Tokyo this weekend will host Japan’s largest-ever LGBT job fair.
More than 20 local and international firms, start-ups, and colleges are participating in the event organized by LGBTI recruitment company JobRainbow.
McKinsey, Softbank, Morgan Stanley, Fujitsu, Salesforce.com, PwC Japan, Meltwater, Avanade have all registered.
What’s more, organizers expect more than 1,000 LGBT jobseekers are expected to attend.
About half of LGBTI students in Japan looking for their first job have had ‘uncomfortable’ experiences during interviews, a recent survey found.
The survey found 40% of lesbian, gay and bisexual people had experienced uncomfortable job interviews.
But for trans people it was worse, with 80% of respondents saying they had weird interviews.
‘Assuming that job-seeking students are not LGBT could lead to harassment,’ Mika Yakushi, head of ReBit, told the Japan Times.
ReBit found that almost 80% of respondents did not come out to potential employers. The survey also revealed 70.8% of LGBTI jobseekers were worried about discrimination and harassment.
Job Rainbow earlier this month released the video to raise awareness of the country’s transphobia.
‘You are as you are’ Job Rainbow’s introduction to the video reads. ‘It’s easy to say’.
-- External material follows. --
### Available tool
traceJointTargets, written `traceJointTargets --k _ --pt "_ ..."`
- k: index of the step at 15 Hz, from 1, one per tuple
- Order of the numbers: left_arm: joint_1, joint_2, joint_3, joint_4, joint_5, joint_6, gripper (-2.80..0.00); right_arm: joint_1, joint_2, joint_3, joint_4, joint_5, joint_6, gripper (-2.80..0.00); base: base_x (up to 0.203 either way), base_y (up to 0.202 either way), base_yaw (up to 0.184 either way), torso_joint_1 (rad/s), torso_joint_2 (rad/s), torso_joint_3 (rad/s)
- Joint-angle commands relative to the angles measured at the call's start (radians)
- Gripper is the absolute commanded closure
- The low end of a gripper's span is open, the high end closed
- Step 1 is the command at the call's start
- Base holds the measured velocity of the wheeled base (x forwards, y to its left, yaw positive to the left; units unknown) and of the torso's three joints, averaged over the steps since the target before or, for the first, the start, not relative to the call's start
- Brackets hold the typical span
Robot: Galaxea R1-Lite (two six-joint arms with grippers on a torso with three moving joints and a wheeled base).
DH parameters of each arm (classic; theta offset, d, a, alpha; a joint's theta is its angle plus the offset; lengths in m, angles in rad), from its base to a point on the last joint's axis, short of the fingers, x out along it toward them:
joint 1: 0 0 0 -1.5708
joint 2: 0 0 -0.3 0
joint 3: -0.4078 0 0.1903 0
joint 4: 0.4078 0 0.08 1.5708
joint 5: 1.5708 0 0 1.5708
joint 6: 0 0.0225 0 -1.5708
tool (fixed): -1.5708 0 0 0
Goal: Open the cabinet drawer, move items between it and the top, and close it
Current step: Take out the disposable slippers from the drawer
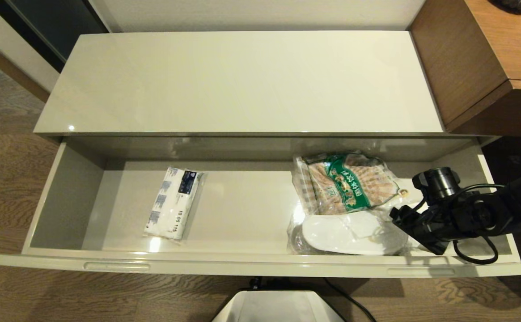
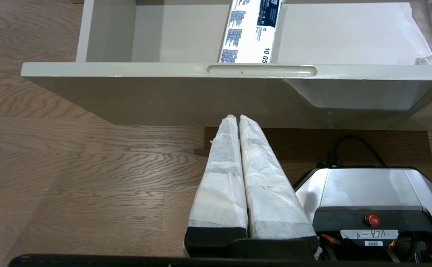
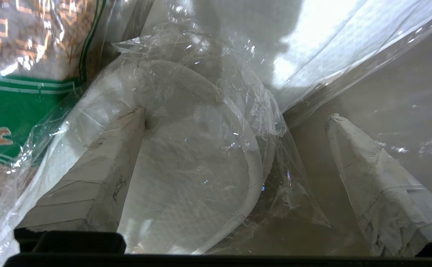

‘But we know, even if you want to do that, the world is obstructing it’ it goes on to say.
It concludes by saying they will make a society where you can live as you are.
LGBTI rights in Japan
A recent survey found 8.9 percent of Japan’s population identify as LGBT.
But, half of LGBT people surveyed said they had not come out at work.
It also revealed that only 70 percent of people had heard of the term LGBT.
Last month, 13 same-sex couples filed lawsuits against the government hoping to force it to recognize equal marriage.
The five female and eight male couples are challenging local administrations that denied them marriage certificates. They are also seeking damages of US$9,000.
The couples argued the government’s stance on same-sex marriage is unconstitutional. They filed cases in four different district courts.
Japan has also recently faced criticism for its law that requires trans people to undergo surgery before legally changing gender.